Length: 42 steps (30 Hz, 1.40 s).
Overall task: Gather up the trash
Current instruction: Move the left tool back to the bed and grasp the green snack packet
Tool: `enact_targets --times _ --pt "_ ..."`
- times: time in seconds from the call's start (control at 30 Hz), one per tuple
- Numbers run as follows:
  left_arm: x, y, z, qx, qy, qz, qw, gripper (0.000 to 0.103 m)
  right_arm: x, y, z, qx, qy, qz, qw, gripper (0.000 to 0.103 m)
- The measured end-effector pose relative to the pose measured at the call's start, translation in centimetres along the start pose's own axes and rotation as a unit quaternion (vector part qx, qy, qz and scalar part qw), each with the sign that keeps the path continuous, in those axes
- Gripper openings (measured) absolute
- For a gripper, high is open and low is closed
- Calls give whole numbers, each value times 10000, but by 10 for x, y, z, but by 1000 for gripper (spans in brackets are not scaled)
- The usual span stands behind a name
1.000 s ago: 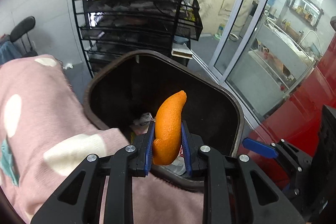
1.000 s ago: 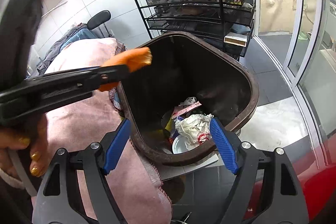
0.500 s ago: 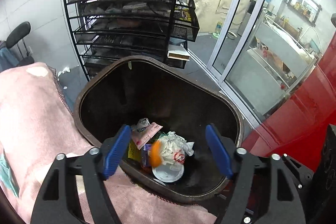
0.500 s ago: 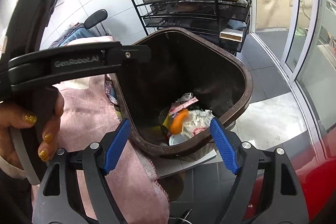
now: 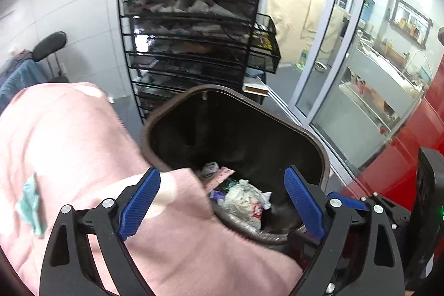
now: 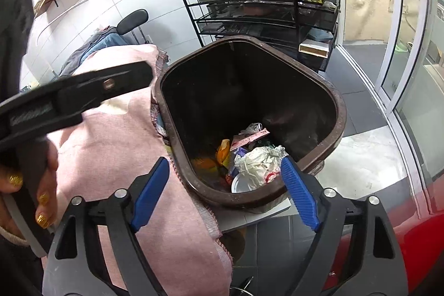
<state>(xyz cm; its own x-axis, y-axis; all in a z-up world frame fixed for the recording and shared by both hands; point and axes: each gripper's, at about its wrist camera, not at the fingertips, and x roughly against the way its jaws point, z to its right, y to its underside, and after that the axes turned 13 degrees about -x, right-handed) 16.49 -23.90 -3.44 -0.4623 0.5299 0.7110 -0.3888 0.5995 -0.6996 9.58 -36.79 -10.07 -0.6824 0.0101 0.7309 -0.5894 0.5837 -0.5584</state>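
A brown trash bin [image 5: 305, 131] [image 6: 342, 113] stands open below both grippers. In it lie orange peel [image 6: 223, 150], a crumpled white wrapper [image 5: 244, 201] [image 6: 258, 160] and other scraps. The pink cloth hides the peel in the left wrist view. My left gripper [image 5: 221, 174] hangs over the bin's near rim and the pink cloth [image 5: 69, 143], its jaws opening with nothing between them. From the side, one of its fingers [image 6: 111, 83] shows left of the bin. My right gripper [image 6: 224, 162] hovers over the bin's near edge, jaws opening, nothing between them.
A black wire rack [image 5: 194, 46] [image 6: 249, 4] full of papers and bottles stands behind the bin. Glass sliding doors [image 5: 333, 60] are to the right, a red surface [image 5: 416, 143] at the lower right. A person's hand [image 6: 41, 185] holds the left gripper. An office chair [image 5: 50, 43] stands far left.
My left gripper opened and let go of the orange peel, which fell into the bin. It then drew back over the pink cloth. The right gripper stayed put, its jaws slightly wider.
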Motion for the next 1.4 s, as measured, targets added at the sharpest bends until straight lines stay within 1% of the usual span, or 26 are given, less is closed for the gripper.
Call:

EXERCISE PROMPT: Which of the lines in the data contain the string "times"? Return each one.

WRITTEN RESPONSE:
Tool: `enact_targets --times _ --pt "_ ..."`
- times: time in seconds from the call's start (control at 30 Hz), one per tuple
- Calls give whole numbers, each value times 10000, but by 10 for x, y, z, but by 1000 for gripper (spans in brackets are not scaled)

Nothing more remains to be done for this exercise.